Don Milciades ha escrito varios libros. Conozco bien su Con las Cutarras Puestas (Editorial Universitaria, 2002), libro en el que no faltan referencias a las migraciones de mariposas en agosto, al corotú, al impacto sobre la fauna de la carretera Divisa-Los Santos, y muchos otros detalles del mundo de Azuero. Sin duda él sabe mejor que yo, del valor que pudiéramos dar a plantas como la hierba limón.

 

Todas estas personas a quienes pregunté viven en ciudades. Algunas pequeñas y otras gigantescas, como Nueva York. Todos recuerdan a través de la hierba limón un mundo que parece más amplio, con más tiempo y más humanidad, que el mundo urbano actual. 

 

¿Qué precio dar a esas plantas - o a esos animales, pudiéramos decir - que incluso a veces siendo nuestros vecinos en la ciudad forman parte raizal de nuestra memoria personal y colectiva?  

 

Aunque el mal desarrollo borre a su paso bosques cercanos a la ciudad o parcele hasta el mar.

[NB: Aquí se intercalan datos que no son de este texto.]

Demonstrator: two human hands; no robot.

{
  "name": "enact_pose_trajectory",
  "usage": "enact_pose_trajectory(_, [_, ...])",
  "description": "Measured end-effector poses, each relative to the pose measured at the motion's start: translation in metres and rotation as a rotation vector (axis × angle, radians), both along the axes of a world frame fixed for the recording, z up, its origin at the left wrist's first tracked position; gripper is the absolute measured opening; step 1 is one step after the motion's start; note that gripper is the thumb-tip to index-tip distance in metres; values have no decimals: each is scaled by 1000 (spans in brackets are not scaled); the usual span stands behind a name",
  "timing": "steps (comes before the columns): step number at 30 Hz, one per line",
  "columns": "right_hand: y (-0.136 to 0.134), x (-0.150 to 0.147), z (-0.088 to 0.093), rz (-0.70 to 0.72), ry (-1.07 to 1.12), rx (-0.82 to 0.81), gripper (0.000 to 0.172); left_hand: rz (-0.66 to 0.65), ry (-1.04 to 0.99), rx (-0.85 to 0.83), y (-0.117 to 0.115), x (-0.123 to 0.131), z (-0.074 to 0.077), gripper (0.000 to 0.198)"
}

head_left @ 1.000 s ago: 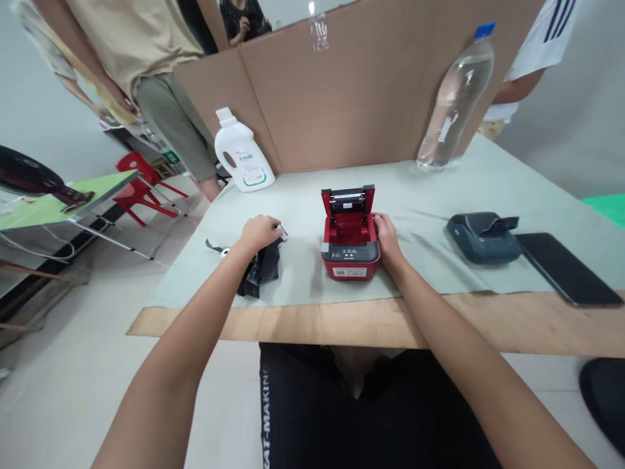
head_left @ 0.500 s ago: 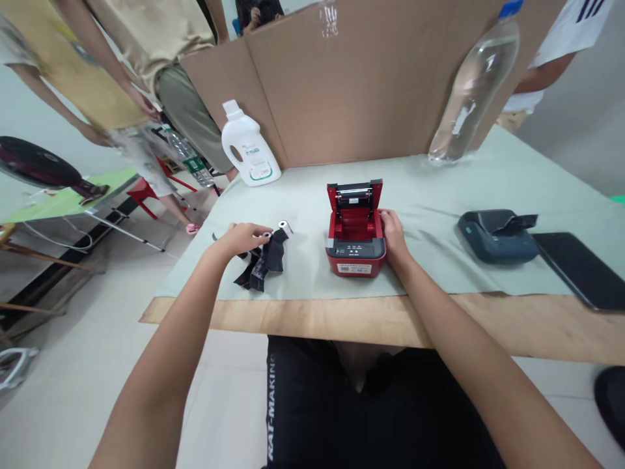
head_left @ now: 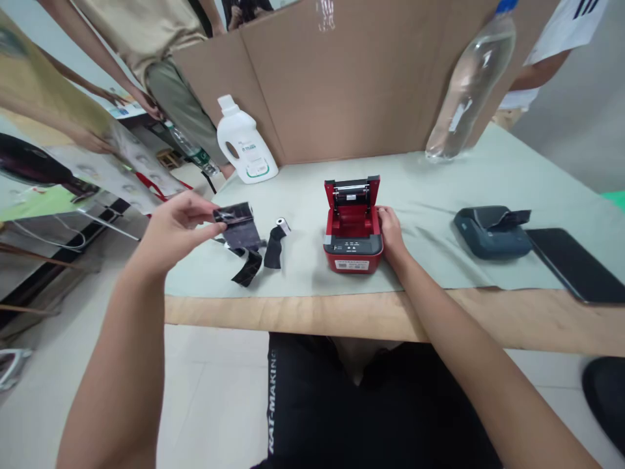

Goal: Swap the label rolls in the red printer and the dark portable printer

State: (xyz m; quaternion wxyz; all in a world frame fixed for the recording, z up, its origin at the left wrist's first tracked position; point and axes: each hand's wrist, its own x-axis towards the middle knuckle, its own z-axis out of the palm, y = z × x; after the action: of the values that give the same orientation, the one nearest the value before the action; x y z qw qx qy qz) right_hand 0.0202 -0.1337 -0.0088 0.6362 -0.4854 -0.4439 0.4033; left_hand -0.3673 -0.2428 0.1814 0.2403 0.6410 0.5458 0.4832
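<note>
My left hand pinches a paper roll with a dark, printed strip hanging from it, raised above the table's left part. Below it lie more dark strips; how they connect is partly hidden. A second small paper roll, white at its end with a black tail, rests beside them. The red printer stands with its lid up and its red inside bare. Against the printer's right side rests my right hand, fingers partly hidden behind it.
Farther right are a dark blue printer and a black phone. A white jug and a large clear bottle stand before a cardboard screen. People stand behind the table, whose wooden edge faces me.
My left hand has lifted a paper roll off the table and moved it up and left, its dark strip now hanging. My right hand stays at the red printer.
</note>
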Motion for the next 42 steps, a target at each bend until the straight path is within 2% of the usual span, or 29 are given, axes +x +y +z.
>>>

O absortos ante la tv y los escaparates del último Mall que inauguraron nos perdamos a veces la vida real. De todas maneras, siempre vamos a requerir de la naturaleza y lo que ella nos evoca, sea en el campo o en la ciudad. 

 

Y estas pequeñas cosas como la sencilla hierba limón, están mucho más allá del hoy omnipresente dios Mercado: no tienen precio.